AWS Community repository of custom Config rules. Here's the list. Contributions welcome. Instructions for leveraging these rules are below.
Please review each rule carefully and test within your dev/test environment before integrationg into production
You can use the sample functions in this repository to create Config rules that evaluate the configuration settings of your AWS resources. First, you use AWS Lambda to create a function that is based on the sample code. Then, you use AWS Config to create a rule that is associated with the function. When the rule’s trigger occurs, AWS Config invokes your function to evaluate your AWS resources.
Add a rule to AWS Config by completing the following steps. For more detailed steps, see Developing a Custom Rule for AWS Config in the AWS Config Developer Guide.
- Sign in to the AWS Management Console and open the AWS Lambda console at https://console.aws.amazon.com/lambda/. Verify that your region is set to one that supports AWS Config rules. For the list of supported regions, see AWS Config Regions and Endpoints in the Amazon Web Services General Reference.
- Use the AWS Lambda console to create a Lambda function.
Provide your code using the method required by the code entry type that you choose.
If you are adding a Python or Node.js function, you can copy and paste the code from the sample that you want to use. If you are adding a Java function, you must provide a JAR file that contains the Java classes. For instructions to build the JAR file, see Creating an AWS Config Rule with Java.
For the role that you assign to your function, choose the AWS Config role option to create a role that grants AWS Config permission to invoke the function.

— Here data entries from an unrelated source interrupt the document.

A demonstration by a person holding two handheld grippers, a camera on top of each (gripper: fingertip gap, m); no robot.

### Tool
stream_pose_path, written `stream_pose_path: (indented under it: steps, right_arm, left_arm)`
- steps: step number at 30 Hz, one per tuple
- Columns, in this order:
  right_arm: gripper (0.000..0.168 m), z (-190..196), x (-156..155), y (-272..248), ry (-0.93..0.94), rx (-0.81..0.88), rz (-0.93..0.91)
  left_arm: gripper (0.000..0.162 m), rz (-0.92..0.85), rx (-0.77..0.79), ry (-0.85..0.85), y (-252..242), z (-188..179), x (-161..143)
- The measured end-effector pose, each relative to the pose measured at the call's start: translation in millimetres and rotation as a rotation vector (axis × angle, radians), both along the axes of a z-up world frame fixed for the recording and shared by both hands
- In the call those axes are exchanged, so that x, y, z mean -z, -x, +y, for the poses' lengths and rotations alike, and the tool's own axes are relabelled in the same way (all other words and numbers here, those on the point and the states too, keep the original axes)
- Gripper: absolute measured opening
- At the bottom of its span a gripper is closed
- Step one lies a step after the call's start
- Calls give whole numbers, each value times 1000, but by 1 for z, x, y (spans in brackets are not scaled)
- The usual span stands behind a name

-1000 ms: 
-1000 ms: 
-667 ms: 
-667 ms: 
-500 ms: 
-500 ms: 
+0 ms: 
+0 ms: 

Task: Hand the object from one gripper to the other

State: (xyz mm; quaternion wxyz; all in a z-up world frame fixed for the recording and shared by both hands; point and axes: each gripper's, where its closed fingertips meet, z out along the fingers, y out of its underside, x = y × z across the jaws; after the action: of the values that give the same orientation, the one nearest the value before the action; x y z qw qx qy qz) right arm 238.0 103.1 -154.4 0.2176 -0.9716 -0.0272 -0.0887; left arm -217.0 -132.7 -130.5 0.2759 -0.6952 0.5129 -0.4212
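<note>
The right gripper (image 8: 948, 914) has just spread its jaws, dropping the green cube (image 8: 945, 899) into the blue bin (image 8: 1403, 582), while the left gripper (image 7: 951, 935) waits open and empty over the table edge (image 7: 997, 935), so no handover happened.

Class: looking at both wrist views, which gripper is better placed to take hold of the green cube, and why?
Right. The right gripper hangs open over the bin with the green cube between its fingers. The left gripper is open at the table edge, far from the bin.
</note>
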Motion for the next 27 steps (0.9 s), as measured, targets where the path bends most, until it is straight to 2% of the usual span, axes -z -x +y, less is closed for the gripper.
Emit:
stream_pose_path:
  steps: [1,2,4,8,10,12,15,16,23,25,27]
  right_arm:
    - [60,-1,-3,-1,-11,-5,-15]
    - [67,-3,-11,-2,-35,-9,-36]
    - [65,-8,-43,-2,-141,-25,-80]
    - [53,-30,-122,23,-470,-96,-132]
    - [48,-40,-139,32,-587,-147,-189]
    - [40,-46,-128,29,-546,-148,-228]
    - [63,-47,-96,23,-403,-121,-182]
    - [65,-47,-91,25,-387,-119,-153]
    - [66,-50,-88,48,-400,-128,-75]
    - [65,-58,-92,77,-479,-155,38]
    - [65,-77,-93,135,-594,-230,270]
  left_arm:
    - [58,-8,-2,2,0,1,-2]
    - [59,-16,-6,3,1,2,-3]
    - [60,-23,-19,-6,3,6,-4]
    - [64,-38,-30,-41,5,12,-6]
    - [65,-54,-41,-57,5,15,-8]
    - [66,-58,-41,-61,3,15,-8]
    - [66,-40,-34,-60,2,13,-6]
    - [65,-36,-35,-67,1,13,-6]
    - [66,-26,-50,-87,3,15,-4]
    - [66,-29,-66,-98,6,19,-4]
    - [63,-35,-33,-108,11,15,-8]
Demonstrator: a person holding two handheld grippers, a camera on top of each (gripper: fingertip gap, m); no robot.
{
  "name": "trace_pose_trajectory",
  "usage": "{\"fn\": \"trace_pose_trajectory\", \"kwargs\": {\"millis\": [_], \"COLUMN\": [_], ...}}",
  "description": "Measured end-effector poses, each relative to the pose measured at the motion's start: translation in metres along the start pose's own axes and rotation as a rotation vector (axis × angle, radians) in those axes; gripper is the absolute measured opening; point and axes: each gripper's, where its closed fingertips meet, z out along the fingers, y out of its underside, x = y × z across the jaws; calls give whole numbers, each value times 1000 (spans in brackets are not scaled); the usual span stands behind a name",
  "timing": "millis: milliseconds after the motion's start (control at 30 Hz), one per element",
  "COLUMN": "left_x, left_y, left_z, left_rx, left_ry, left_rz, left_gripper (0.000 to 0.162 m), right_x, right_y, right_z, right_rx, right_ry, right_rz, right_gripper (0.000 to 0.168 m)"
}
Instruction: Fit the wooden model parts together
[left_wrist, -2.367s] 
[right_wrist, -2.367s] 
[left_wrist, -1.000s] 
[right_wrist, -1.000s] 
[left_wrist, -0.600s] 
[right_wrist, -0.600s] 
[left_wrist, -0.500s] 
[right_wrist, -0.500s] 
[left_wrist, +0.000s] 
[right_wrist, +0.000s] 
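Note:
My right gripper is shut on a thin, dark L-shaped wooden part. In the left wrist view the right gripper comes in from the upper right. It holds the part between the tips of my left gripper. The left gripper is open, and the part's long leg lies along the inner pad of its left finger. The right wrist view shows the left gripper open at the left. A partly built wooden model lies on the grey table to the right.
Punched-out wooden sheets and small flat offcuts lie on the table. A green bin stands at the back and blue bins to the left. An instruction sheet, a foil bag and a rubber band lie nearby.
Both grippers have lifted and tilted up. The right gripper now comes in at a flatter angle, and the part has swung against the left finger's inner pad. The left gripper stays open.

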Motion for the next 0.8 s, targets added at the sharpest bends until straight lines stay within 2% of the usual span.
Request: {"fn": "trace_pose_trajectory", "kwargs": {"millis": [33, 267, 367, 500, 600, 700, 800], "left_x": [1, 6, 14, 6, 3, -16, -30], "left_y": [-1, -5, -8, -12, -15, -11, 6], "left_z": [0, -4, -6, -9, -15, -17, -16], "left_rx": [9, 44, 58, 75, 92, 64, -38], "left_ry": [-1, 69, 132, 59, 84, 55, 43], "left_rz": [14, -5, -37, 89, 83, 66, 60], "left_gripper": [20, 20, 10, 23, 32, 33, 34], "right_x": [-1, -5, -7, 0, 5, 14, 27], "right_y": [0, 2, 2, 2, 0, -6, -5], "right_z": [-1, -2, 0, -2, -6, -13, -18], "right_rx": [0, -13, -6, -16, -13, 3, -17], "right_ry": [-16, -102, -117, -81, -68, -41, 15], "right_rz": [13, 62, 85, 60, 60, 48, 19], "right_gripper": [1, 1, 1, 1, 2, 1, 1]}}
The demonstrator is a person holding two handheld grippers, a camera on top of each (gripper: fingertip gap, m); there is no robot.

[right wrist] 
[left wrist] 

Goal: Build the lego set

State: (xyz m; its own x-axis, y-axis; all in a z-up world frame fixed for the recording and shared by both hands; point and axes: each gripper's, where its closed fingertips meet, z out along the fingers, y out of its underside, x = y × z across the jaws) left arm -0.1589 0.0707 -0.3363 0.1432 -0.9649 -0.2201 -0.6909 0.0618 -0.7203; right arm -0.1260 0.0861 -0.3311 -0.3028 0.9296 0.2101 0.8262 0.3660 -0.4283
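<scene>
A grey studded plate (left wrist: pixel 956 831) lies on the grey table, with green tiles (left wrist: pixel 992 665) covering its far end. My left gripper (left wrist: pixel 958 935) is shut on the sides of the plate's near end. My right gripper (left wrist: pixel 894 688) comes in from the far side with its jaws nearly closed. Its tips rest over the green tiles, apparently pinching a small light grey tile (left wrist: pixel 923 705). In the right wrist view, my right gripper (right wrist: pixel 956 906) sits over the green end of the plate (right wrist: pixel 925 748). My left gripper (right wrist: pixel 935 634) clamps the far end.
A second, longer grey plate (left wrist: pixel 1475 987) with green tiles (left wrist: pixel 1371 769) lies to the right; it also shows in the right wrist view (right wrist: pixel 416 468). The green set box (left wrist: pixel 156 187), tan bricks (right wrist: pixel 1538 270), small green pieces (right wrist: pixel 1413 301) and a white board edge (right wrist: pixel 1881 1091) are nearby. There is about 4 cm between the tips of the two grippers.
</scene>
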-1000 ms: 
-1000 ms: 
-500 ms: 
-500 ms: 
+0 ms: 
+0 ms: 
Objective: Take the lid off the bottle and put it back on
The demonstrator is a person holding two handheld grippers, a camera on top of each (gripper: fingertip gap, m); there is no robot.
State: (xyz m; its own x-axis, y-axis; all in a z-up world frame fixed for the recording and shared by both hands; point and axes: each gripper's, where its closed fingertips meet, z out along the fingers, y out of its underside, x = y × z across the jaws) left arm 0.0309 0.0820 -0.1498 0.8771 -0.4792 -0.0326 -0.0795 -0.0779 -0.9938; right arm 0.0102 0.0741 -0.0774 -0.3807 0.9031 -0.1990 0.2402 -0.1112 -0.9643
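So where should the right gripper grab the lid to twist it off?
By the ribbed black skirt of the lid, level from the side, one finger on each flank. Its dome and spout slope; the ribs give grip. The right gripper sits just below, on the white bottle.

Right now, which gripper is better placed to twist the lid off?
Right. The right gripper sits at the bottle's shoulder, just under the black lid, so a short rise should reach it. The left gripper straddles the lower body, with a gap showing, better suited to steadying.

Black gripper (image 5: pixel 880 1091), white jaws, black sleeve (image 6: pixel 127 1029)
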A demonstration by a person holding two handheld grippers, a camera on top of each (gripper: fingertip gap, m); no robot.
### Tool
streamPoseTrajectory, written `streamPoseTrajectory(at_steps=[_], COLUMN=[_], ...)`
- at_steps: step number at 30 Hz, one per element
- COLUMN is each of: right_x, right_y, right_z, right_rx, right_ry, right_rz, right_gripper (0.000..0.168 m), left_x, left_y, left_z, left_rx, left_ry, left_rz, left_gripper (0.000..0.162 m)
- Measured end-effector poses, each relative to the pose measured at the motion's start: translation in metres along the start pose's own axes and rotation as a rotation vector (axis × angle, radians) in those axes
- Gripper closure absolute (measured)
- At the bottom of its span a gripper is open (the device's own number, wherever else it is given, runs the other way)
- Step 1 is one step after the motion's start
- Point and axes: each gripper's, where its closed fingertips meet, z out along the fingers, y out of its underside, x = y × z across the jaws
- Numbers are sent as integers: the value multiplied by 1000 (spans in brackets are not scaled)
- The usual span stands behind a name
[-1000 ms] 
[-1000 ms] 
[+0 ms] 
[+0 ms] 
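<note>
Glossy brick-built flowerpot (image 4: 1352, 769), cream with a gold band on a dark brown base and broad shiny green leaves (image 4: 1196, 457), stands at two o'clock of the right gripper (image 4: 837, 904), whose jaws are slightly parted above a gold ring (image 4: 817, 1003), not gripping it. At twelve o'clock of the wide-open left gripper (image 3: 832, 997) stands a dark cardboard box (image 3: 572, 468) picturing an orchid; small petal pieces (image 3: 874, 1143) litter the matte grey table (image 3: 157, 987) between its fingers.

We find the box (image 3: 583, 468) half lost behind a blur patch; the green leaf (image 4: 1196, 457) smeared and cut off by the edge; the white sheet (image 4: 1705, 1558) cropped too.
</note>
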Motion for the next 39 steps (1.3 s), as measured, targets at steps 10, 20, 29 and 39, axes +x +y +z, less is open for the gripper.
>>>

For Handler, if you are adding a Python or Node.js function, keep the default value. If you are adding a Java function, specify the handler value for to the Java function that you want to use. For the handler values, see AWS Config Rules (Java). - After you create the function, take note of its ARN.
- Open the AWS Config console at https://console.aws.amazon.com/config/.
Verify that your region is set to the same region in which you created the AWS Lambda function for your custom rule. - Use the AWS Config console to add a custom rule.
For AWS Lambda function ARN, specify the ARN of the function that you created.
For Trigger type, if you are using any of the triggered samples from this repository, choose Configuration changes. If you are using any of the periodic samples from this repository, choose Periodic.
For the rule parameters, specify any required parameters.
For the trigger types and required parameters for each function, see AWS Config Rules (for Python and Node.js functions) or AWS Config Rules (Java).
After you create the rule, it displays on the Rules page, and AWS Config invokes its Lambda function. A summary of the evaluation results appears after several minutes.